Quando Omni Flunkus Moritati

 

[CELinOttawa]

Lol... If the sum of forces analysis doesn't show shear in each beam, I'll chew on my own shoe...

 

[paddingtongreen]

rb1957, The only beam that I know of that has bending without exterior shear is one in circular bending.

Michael.
"Science adjusts its views based on what's observed.

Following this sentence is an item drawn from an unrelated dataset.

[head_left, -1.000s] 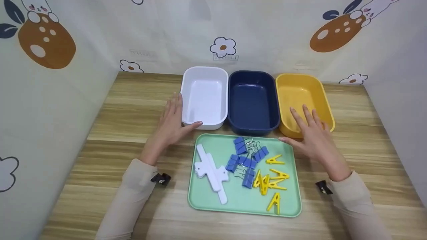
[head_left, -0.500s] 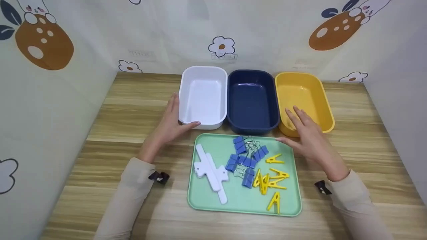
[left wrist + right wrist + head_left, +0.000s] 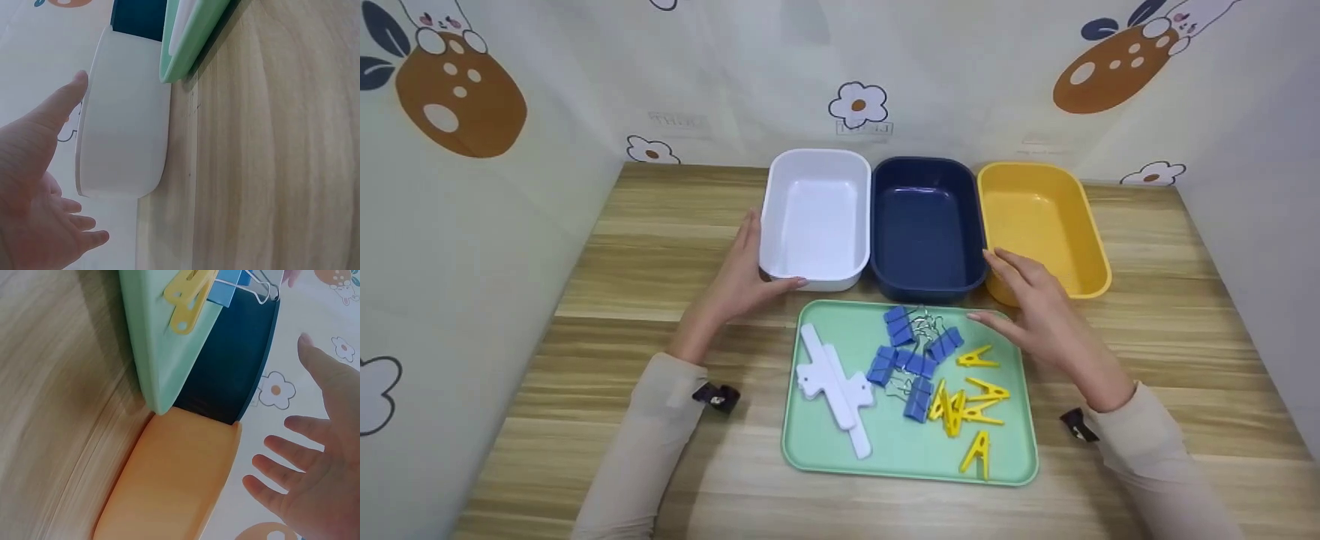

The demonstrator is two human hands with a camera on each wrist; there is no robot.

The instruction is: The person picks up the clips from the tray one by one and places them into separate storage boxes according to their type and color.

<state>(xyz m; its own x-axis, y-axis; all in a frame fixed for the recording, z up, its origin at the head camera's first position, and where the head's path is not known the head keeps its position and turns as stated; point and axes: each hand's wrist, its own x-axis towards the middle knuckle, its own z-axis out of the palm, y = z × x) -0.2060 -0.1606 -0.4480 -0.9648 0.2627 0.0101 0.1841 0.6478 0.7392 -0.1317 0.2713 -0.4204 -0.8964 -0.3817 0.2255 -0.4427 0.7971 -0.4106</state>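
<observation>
My left hand (image 3: 735, 283) is beside the white bin (image 3: 815, 286), fingers straight along its left side and thumb at the front rim. In the left wrist view its thumb (image 3: 64, 101) overlaps the bin's edge. My right hand (image 3: 1046, 319) hovers with fingers spread over the front left corner of the yellow bin (image 3: 1054, 225), fingertips close to the navy bin (image 3: 928, 292). Both hands hold nothing. In front of the bins, a green tray (image 3: 907, 456) bears two overlapping white plastic clips (image 3: 832, 386), several blue binder clips (image 3: 917, 400) and several yellow clothespins (image 3: 976, 451).
The three bins stand side by side near the back of the wooden table (image 3: 645, 247). A patterned white sheet (image 3: 735, 75) rises behind and at both sides. Each sleeve cuff carries a small black fitting, one at the left wrist (image 3: 716, 397).
My right hand has moved left, from over the yellow bin toward its border with the navy bin, its fingers closer together. The left hand has barely shifted; the clips and tray are still.
</observation>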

Faith is the denial of observation so that belief can be preserved." ~ Tim Minchin

 

[rb1957]

i was thinking that the OP might be looking at the two bars as caps of a beam.

and yes, i know that doesn't work ('cause there's no web to take the shear, to join the two caps together).

so then the problem is "merely" two cantilever beams, each carrying 1/2 the shear (that is if you assume the loaded end is pinned). if the loaded end is fixed then you have a guided cantilever, the outbd ends of both beams resists some moment, which is reacted as a couple between the beams; could become a large deflection problem (but if it does there are probably other issues with the structure).

Quando Omni Flunkus Moritati

 

[BAretired]

Assuming:
[li]triangular center piece is a rigid body[/li]
[li]both beams are fixed each end[/li]
[li]distance from applied load to beam ends is x[/li]
[li]c/c distance between beam is h[/li]

F = 50 x/h (compression in top beam, tension in bottom)
M = 50*500/4 = 6250 N-mm in each beam

In other words, I agree with PaddingtonGreen.

BA

 

[CELinOttawa]

Ah, I missed the fact that repeats on the two other sides of the triangle, thus simplifying the problem greatly.

My analysis applies to the problem as-drawn if the triangle is free to rotate. Go with the simplified assumption and you should be okay in this case as rotation and translation relative to the RHS are fixed in reference by the two other identical "mirrorring" beam sets.